Provided material Start Marker

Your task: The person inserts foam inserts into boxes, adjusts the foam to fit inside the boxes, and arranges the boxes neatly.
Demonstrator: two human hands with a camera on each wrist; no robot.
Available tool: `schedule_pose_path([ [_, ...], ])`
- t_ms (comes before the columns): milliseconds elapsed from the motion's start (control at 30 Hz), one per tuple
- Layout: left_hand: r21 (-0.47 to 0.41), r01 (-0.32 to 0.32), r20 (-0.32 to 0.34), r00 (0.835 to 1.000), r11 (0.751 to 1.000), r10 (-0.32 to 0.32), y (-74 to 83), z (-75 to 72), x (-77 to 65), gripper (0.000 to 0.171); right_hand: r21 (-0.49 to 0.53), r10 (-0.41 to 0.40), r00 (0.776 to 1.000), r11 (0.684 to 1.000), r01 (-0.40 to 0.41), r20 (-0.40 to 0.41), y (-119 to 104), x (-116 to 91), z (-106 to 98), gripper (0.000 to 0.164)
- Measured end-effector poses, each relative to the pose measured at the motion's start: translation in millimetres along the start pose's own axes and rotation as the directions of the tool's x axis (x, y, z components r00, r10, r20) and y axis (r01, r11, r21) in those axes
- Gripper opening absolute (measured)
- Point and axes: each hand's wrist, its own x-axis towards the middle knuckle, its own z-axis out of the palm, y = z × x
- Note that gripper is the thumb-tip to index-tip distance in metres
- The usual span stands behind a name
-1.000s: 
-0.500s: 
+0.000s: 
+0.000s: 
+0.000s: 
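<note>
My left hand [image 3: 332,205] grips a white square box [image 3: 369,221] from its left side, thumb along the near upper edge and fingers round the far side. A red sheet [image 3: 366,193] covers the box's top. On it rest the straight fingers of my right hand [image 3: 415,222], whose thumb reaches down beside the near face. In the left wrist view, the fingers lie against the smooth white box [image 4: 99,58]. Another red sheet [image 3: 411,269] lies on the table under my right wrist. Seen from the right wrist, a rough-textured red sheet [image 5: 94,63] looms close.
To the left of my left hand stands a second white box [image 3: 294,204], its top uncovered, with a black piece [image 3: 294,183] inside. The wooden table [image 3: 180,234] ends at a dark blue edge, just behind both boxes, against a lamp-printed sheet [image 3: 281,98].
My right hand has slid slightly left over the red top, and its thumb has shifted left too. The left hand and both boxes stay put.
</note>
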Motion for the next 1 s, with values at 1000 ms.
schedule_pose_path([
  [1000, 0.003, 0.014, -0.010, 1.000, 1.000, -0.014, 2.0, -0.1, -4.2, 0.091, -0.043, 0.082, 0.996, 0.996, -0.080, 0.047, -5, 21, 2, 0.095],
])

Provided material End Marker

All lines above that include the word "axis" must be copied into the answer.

- Measured end-effector poses, each relative to the pose measured at the motion's start: translation in millimetres along the start pose's own axes and rotation as the directions of the tool's x axis (x, y, z components r00, r10, r20) and y axis (r01, r11, r21) in those axes
- Point and axes: each hand's wrist, its own x-axis towards the middle knuckle, its own z-axis out of the palm, y = z × x

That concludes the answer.